Identity Coefficient File
hutt.id
. Contains condensed identity coefficients for all pairs of individuals in the genotyped data set. Row format:
id1 id2 lam delta1 ... delta9
where delta1,...,delta9
are the 9 condensed identity coefficients as defined in Lang's Book, and lam
is the estimated recombination transition rate defined in the IBDLD paper.
Example:
2592 2592 6.522090e-01 1.812744e-02 0.000000e+00 0.000000e+00 0.000000e+00 0.000000e+00 0.000000e+00 9.818726e-01 0.000000e+00 0.000000e+00
2592 2882 2.904150e-01 1.264513e-04 5.991831e-04 2.589047e-03 1.481276e-02 5.379498e-03 3.295737e-02 1.942925e-03 1.433675e-01 7.982252e-01
...
PRIMAL PLINK Format
PRIMAL's phasing program accepts two types of inputs: a PRIMAL NPZ file hutt.npz
(which is a numpy-compressed format of the Problem
python object holding the data set's information) or a PRIMAL TPED format, which is a PLINK TPED set plus the following additional files:
hutt.mnr
- minor allele frequency file. Format:snv_identifier minor_allele_letter
. E.g.,
rs9605923 T
rs5747999 G
rs5746679 T
rs11089263 A
rs11089264 A
hutt.frm
- SNV frame 0-based index within the list of PLINK SNVs.

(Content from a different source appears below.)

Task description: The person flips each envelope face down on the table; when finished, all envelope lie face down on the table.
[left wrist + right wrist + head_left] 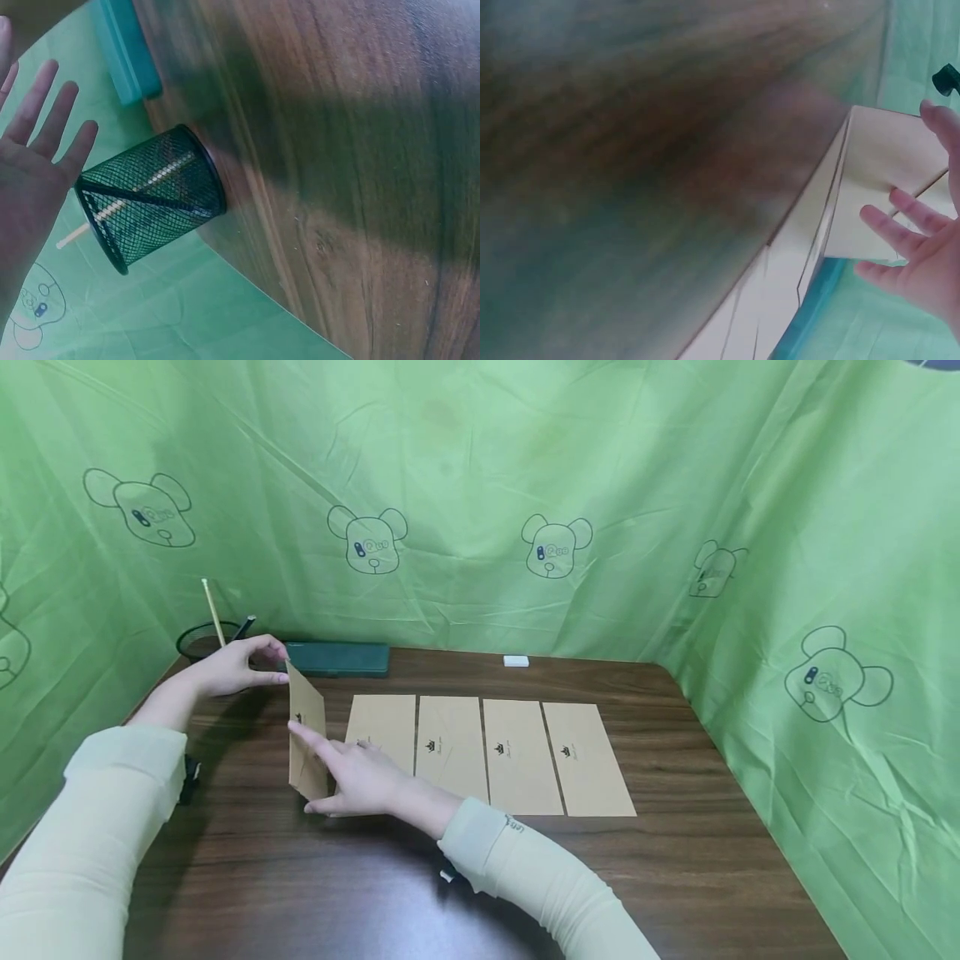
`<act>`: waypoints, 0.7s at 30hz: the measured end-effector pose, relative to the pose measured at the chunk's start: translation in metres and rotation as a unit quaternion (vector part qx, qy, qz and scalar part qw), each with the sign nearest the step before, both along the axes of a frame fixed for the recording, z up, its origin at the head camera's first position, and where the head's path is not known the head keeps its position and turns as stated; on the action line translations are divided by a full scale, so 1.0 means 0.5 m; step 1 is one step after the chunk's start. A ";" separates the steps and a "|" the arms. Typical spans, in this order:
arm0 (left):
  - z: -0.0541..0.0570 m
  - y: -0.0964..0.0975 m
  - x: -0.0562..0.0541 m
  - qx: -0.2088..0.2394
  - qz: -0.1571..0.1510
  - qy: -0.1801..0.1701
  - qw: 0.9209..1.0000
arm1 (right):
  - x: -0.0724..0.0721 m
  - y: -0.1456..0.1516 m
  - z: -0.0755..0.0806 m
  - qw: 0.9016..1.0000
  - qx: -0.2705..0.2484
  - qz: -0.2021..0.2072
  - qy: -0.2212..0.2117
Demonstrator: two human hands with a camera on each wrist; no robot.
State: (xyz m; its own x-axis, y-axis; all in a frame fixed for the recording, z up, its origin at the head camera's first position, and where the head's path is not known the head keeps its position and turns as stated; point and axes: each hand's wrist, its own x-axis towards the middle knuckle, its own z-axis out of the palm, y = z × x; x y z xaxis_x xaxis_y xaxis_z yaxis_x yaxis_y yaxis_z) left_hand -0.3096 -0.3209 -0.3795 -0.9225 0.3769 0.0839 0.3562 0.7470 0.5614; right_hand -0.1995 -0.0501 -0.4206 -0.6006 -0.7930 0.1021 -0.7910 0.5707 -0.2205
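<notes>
Near the left side of the table, my left hand pinches the top corner of a brown kraft-paper rectangle, which stands on edge. Its printed face is turned toward my right hand. That hand's straight index finger lies across the face, with the thumb near the bottom edge. In the right wrist view its fingers are spread and straight before the upright piece. Several matching brown pieces with small crown prints lie flat in a row; my right hand partly covers the leftmost one.
A black mesh pen holder with a wooden stick and a dark pen stands at the back left. Beside it lies a dark green case. A small white block sits at the table's back edge, before the green curtain.
</notes>
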 end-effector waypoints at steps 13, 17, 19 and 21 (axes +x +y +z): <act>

Row format:
chromosome index1 ... indexN
E.g., our data set has 3218 SNPs on chromosome 22. Therefore the hutt.frm
file for that chromosome looks like this:
22 0 1 10 26 31 ... 3201 3216 3217
22 0 1 10 26 30 40 ... 3201 3210 3217
...
A frame is a subset of the SNVs that are in pairwise LD r^2 < threshold (we use < 0.3). Frames are not necessarily mutually exclusive.
hutt.lam
- a file with the average values oflam
in the population vs. the kinship coefficientf
at certain discrete points. Example:
5.000000000000000104e-03 6.660384666666666620e-01
1.499999999999999944e-02 6.942750542168673045e-01
2.500000000000000139e-02 6.961791467391308386e-01
3.500000000000000333e-02 6.611896463414631553e-01
4.499999999999999833e-02 6.141153714285715326e-01
5.500000000000000028e-02 5.607391297297296129e-01
6.500000000000000222e-02 5.789846129032256705e-01
7.500000000000001110e-02 5.076148750000001320e-01
8.499999999999999223e-02 4.967449999999999366e-01
9.500000000000000111e-02 4.817949999999999733e-01
The impute.io
python directory includes useful modules for converting a . $OBER/impute/batch
contains useful programs for splitting a PLINK TPED data set into chromosomal data sets and preparing the additional files.